Revolver Taco LoungeAddress and Info
Revolver Taco Lounge is synonymous with real estate drama that for more than a year pitted property owners against restaurant owner Regino Rojas and his family. Were they going to lose their lease? Would they get more parking? Are they going to open a new location in Dallas or relocate within Fort Worth’s city limits. Well, at last the Rojas’ shuttered the original West 7th outpost and reopened in a large space with a long dark wood bar and stenciled revolvers on the walls, a small room for their Mexican guisados brunch, and between, the main dining space. A spray-painted mural of Mexican demons and supernatural beings decorates a side entrance. Dishes like Mexico City’s long, narrow machete quesadillas and the stellar, almost sweet, rabbit carnitas with chunks of buttery avocado and a dusting of queso blanco have joined the menu at what should be considered the best taqueria in Texas.
Taco StopAddress and Info
Dallas Design District
The beefy bramble tucked into small doubled-up corn tortillas and topped with zippy pico de gallo is a small treasure. But not one available before 10:30am. If a customer requests one at 10:25am, the barbacoa will be ready, but will not be served. The rejection will be swift and curt. Never mind that barbacoa is commonly served for breakfast. As annoying as that might seem, the kitchen, overseen by owner Emilia Flores, doles out exceptional barbacoa with just the right amount of glistening fat. It deserves to be a default order along with the juicy, mouth-puckering picadillo and the hiccup-inducing habanero-peanut salsa. But before you go, grab a spare coat to donate to Taco Spot’s Leave a Coat, Take a Coat clothing rack.
This taco truck with a splashy wrap shells out the only Navajo fry bread tacos I’ve encountered in Dallas. That alone doesn’t earn it a place on this list. It deserves a place here because of the approach to the fry bread tacos and their flavor: a seamless blend of Native American and Latin American foodways.
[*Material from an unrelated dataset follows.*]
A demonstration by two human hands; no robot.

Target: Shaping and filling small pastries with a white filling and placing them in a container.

Instead of the fry bread taco’s typical chili beans and ground beef, Mayan tacos come with refried black beans and the protein of your choice -- that should be chicken -- that is then capped with fresh lettuce, onions, tomatoes, cheese, and a lattice of crema. It’s a delightful mess of cool and spicy, smooth and chewy.
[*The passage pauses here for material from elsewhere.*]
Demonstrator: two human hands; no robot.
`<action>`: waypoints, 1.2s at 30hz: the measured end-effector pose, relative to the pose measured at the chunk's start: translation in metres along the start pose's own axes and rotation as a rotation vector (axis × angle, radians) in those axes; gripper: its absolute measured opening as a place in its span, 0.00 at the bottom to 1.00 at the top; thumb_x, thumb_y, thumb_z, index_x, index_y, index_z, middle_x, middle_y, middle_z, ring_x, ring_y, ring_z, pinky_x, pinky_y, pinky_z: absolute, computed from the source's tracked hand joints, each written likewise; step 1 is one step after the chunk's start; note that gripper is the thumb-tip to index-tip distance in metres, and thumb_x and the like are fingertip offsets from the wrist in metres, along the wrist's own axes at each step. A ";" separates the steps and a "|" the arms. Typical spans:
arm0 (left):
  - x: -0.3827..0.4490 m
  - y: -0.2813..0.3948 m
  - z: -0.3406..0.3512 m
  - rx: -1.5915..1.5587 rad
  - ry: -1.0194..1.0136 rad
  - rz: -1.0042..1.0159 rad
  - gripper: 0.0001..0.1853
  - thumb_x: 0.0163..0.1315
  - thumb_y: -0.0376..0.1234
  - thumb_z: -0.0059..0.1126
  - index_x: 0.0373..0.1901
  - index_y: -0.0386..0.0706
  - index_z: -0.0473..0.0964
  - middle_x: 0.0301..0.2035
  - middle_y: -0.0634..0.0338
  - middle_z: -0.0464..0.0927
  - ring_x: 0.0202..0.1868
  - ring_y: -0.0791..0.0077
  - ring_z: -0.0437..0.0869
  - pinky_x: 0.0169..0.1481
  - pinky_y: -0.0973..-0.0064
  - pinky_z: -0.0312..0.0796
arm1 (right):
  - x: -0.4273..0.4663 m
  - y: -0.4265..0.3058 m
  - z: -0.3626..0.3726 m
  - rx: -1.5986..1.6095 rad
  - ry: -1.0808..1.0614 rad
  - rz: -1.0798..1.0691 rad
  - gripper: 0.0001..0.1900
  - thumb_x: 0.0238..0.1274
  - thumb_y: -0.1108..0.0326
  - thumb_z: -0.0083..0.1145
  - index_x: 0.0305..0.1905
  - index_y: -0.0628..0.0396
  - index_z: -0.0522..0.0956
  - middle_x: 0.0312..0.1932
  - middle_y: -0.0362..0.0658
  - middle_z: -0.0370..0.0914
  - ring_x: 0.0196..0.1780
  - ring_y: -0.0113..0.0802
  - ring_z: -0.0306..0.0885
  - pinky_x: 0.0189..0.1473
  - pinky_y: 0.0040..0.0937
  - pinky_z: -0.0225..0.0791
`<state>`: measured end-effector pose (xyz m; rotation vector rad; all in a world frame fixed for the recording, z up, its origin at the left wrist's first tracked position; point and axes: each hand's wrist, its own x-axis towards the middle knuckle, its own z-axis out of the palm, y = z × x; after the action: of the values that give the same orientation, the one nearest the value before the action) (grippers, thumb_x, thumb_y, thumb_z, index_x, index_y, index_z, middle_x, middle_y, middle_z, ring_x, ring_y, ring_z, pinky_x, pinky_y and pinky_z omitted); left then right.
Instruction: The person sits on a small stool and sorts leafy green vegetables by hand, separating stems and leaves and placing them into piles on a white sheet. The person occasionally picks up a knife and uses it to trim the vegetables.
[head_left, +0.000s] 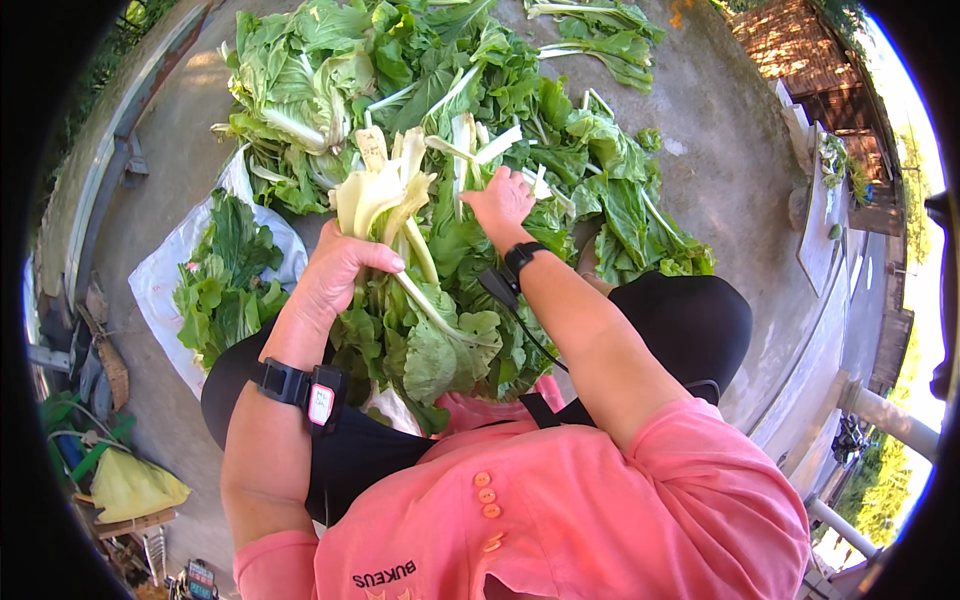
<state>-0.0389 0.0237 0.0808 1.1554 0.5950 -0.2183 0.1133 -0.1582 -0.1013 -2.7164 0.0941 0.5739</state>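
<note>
My left hand (341, 266) grips a bunch of leafy greens (375, 199) around its thick, pale stalks. The cut stalk ends point up and away from me, while the green leaves hang down between my knees. To the right, my right hand (504, 201) lies over the pale stalks of more leafy greens (480, 146), its thumb towards the left. Its fingertips are partly hidden, and whether they close on a stalk is unclear. A large heap of leafy greens (420, 52) spreads over the concrete floor before me.
Left of my knee, a white plastic sack (161, 281) lies under some loose greens (232, 262). Separate stalks with leaves (607, 56) rest at the far right of the heap. A metal rail (97, 187) runs along the left, and a pale board (817, 232) stands at the right.
</note>
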 end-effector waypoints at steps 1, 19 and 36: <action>0.001 0.000 0.001 0.001 0.011 -0.021 0.30 0.37 0.19 0.65 0.50 0.35 0.76 0.40 0.60 0.82 0.41 0.71 0.84 0.51 0.73 0.77 | 0.001 -0.010 0.001 -0.069 0.011 0.004 0.43 0.37 0.42 0.73 0.58 0.57 0.69 0.63 0.53 0.67 0.63 0.51 0.68 0.64 0.47 0.58; 0.007 0.006 0.012 -0.021 0.045 -0.025 0.28 0.34 0.20 0.70 0.44 0.28 0.77 0.37 0.54 0.82 0.37 0.68 0.83 0.47 0.72 0.77 | 0.061 0.024 0.013 0.370 -0.210 0.080 0.22 0.28 0.69 0.73 0.35 0.66 0.77 0.31 0.54 0.81 0.36 0.50 0.81 0.37 0.43 0.71; 0.005 0.000 0.017 -0.017 0.065 -0.023 0.30 0.33 0.19 0.70 0.47 0.30 0.77 0.39 0.56 0.83 0.39 0.69 0.83 0.49 0.71 0.77 | 0.046 -0.032 0.021 0.480 -0.133 0.236 0.39 0.38 0.56 0.77 0.56 0.61 0.70 0.56 0.55 0.75 0.58 0.53 0.75 0.63 0.48 0.60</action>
<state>-0.0297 0.0093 0.0827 1.1427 0.6660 -0.1956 0.1522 -0.1203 -0.1270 -2.2096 0.4610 0.6936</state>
Tortilleria El CharacoAddress and Info
Tortilleria El Characo is one of those elusive “hidden gems.” It’s also tiny, with a small dining room cluttered with tables, snacks on wire fixtures, and tchotchkes that is separated from the kitchen and tortilla factory by a steam table where customers can choose their guisado (or stew) of preference served atop a fresh corn tortilla. Go for the costilla, cubes of ribs slow-cooked in a dark-chile sauce. Note the chocolate, coffee, and candy notes, and grin. Don’t forget to ask if carnitas were made that day. And if they were, get yourself a taco.
The Criscokidd fish taco and the Ralat chile relleno taco
Tacos MariachiAddress and Info
The renditions of modern Tijuana’s creative seafood tacos served by owner Jesús Carmona and his team have given Dallas yet another regional Mexican option. They’ve also given Dallas a one-two taco punch like no other. One is the CriscoKidd fish taco, chicharonnes-crusted mahi mahi with avocado mousse and crema fresca. It’s a surprising light parcel, and available only on Tuesday. The second taco is an especially surprising one for me, as it’s named after me. The Ralat chile relleno Taco, available Thursdays, is a sweet chile packed with roasted corn, yellow squash, zucchini, and asadero cheese that gets a pile of marinated shrimp, cream, and micro greens on corn tortillas made up the road. Go ahead. Get a bite of me.